5 Сын ведьмы

Юрий Николаевич Горбачев 2
 На этот раз песню оборвал свист стрелы. Пропев над головою трувора, она вонзилась в кору древесного великана. Очнувшись, я увидел, что, в облаке пыли из которого едва виднелись силуэты всадников, на нас несутся псы божии. Мы с Лео вскочили на коней. Закинув лютню за плечи, Франсуа запрыгнул на круп коня моего оруженосца – и через некоторое время мы уже были в безопасных дебрях Шартрского леса. Пересидев в нем и подкрепившись парочкой запеченных на костерке фазанов, устраивая аутодафе которым, Франсуа Рифмоплет все балагурил насчет ведьм, их полетах на метлах, способностях проникать из одного времени в другое посредством изготовления мазей из сала младенцев, мы снова отправились в путь.
 
Лео отдал Франсуа свой арбалет – и это был правильный поступок. Не успели мы по дороге, по которой шли вереницы пилигримов, отъехать от  Шартра и нескольких лье, как  нам все же пришлось вступить в бой с теми же рыскавшими повсюду в поисках колдунов и ведьм псами божиими в белых рясах. Что-то там произошло на площади после моего бегства. Как рассказал мне позже  один пилигрим, месиво которое я рассек мечом, полежав немного, словно в ожидании, когда я скроюсь из виду, собралось в сочащегося детским жиром , кровью, содержимым недогоревших кишок инфернального льва. Рыкая, тот лев начал набрасываться на монахов доминиканцев и рвать их стальными клыками, в которые чудесным образом преобразились шипы, коими были  прибиты к столбу цепи.  Этого льва я и увидел, нагоняющим доминиканских псов. Лучшего арбалетчика, чем Франсуа  придумать и нельзя было. Стрелы шли из колчана, как строки его песенок, тетива звенела, как струны лютни, в музыке боя, где звон моего меча поддерживали буханья булавы Лео Фраснуа, который  уверенно вел свою вторую партию. Помог нам тогда и  собравшийся из плоти недосожжённой ведьмы лев. Он добивал наших врагов с тыла. И как только пал последний из пяти напавших на нас доминиканцев, лев превратился в груду недогорелого мяса, из которых торчала детская ручонка и старые металлические скобы.
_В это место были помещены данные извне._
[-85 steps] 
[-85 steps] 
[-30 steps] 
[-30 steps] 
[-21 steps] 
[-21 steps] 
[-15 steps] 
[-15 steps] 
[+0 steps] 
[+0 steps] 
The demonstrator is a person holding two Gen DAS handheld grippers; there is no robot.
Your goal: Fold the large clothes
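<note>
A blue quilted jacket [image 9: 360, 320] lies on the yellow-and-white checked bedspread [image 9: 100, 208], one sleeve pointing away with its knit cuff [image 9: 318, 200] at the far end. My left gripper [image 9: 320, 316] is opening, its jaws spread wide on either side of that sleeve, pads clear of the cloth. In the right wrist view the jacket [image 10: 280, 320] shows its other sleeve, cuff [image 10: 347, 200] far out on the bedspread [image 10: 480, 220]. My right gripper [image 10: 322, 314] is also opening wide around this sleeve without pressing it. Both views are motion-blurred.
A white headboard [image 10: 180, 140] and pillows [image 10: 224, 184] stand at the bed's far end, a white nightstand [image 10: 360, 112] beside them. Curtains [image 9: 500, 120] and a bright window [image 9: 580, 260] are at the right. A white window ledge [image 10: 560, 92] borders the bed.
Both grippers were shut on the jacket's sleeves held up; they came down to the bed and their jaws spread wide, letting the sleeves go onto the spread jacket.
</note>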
Выкопав мечом в земле могилу, мы предали останки земле и  накатили сверху большой валун, который едва могли толкать втроем. Доминиканцев же оставили на поживу воронам и лисицам. Обо  всем этом  написал в своей  поэме «Шартрская ведьма» Франсуа Рифмоплет, а я  упоминаю об этих событиях в  своем трактате «Перемещения во времени, левитация и вечная жизнь». Эти записки я вел в перерывах между крестовыми походами одновременно с алхимическими опытами, когда мог уединиться в своей библиотеке-лаборатории в  Тампле. Искал ля я философский камень? В этом не было надобности, так как третий глаз индуистского божества и был таковым камнем. И он был при мне. Пытался ли я из ртути, свинца или иных минералов  сделать золото? Это мне было не нужно, потому как к золоту я равнодушен. Что же искал я, исписывая многие листы, старясь за переливанием из колбы в колбу адских зелий, видя в этих кривых зеркалах, как из цветущего юноши превращаюсь  в морщинистого старца? Сам не знаю. Наверное, лучше знал – зачем он делает это, поющий как цикада на ветру, как дрозд на ветке, Франсуа. Со временем выдолбленную из небольшой тыквы чернильницу, которую Франсуа Висельник с некоторых пор носил на поясе рядом с колчаном для стрел, он заменил бронзовой. При нем всегда были  связки гусиных перьев, которые он с успехом использовал и для писания своих поэм, и для оперения разящих стрел.

Подмешав в чернила крови и обгоревших волос шартрской ведьмы, он вдохновенно творил. Франсуа и позже потихоньку крал с костров золу, собирал запекшуюся кровь казненных, чтобы подмешивать в чернила. Свои поэмы он писал на выхваченных из огня листах, предаваемых сожжению еретиков. А «Шартрскую ведьму» записал кровью казненного между строк таскаемой повсюду в котомке библии на фламандском языке. Мать Франсуа была фламандкой, сожженной на костре за знахарство и ворожбу. Однажды она неудачно приняла роды и на нее донесла обесплодевшая соседка. Франсуа  часто заговаривал со мною о том, что и ему, как и мне, является дева с распущенными волосами с младенцем в руках, у которого не обрезана пуповина. Он утверждал также, что эта пуповина и есть та самая веревка, которая много раз захлёстывалась петлею на его непутевой шее.